Triathlons, getting up at dawn to present BBC Breakfast, the Chester-based presenter is not renowned for taking things slowly...

I laughed when I opened a Christmas present from my mother to find she had given me a book called Slow. I laughed, because if you’ve been reading this column in Cheshire Life or watch BBC Breakfast, you will most likely know that ‘slow’ is not the pace I normally live my life. Competing in triathlons is my hobby, and that doesn’t usually involve going slowly, nor does the training, and the juggling to fit it in around work and family.

But, having returned from an epic triathlon in Patagonia, I’ve realised that slow for me, might be the new fast. After a 3.8 km swim, followed by a 180 km up-hill bike ride, I faced a marathon on what I thought was going to be a mostly flat, off-road path by a lake. When I set off, I was doing an acceptable (slow-ish) pace, but after a couple of miles when I hit the first hill things went wrong: it wasn’t a hill, it was a mountain, and the only way I could climb it, was to walk. I had to slow right down.
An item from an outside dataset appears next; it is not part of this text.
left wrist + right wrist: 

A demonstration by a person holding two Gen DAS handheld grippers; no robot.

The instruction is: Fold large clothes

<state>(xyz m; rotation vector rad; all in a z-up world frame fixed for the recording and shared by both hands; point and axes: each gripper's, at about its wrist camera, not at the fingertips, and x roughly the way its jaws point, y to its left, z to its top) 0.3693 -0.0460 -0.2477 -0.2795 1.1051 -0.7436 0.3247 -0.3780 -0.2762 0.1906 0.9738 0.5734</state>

For 24 miles, the steep inclines, and descents were relentless, and the only way to tackle this was to go at snail’s pace. Because physically I couldn’t rush, I began to look up at the spectacular jagged peaks surrounding me, stare at the ancient rock formations, marvel at the brightness of the azure lakes and let the sounds of the wind in the trees and birds singing wash over me. It was a sensory overload which cheered my soul. I would not have experienced it in the same way, had I not been slow.

That race in Chile has changed my attitude; I know I don’t need to speed through the outdoors to enjoy it. Maybe my mother has a point, it might be good to occasionally take my foot off the accelerator.

That change in me has coincided with one of my daughters taking up walking and we have been having a wonderful time together on the Clwydian Hills or the Sandstone Trail, accompanied by two dogs, on slow outdoor adventures. I am so excited about it, that I am going to get a friend to come and meet us to give us a lesson in Nordic walking, but I am not sure that will fit with my new motto, slow is the new fast.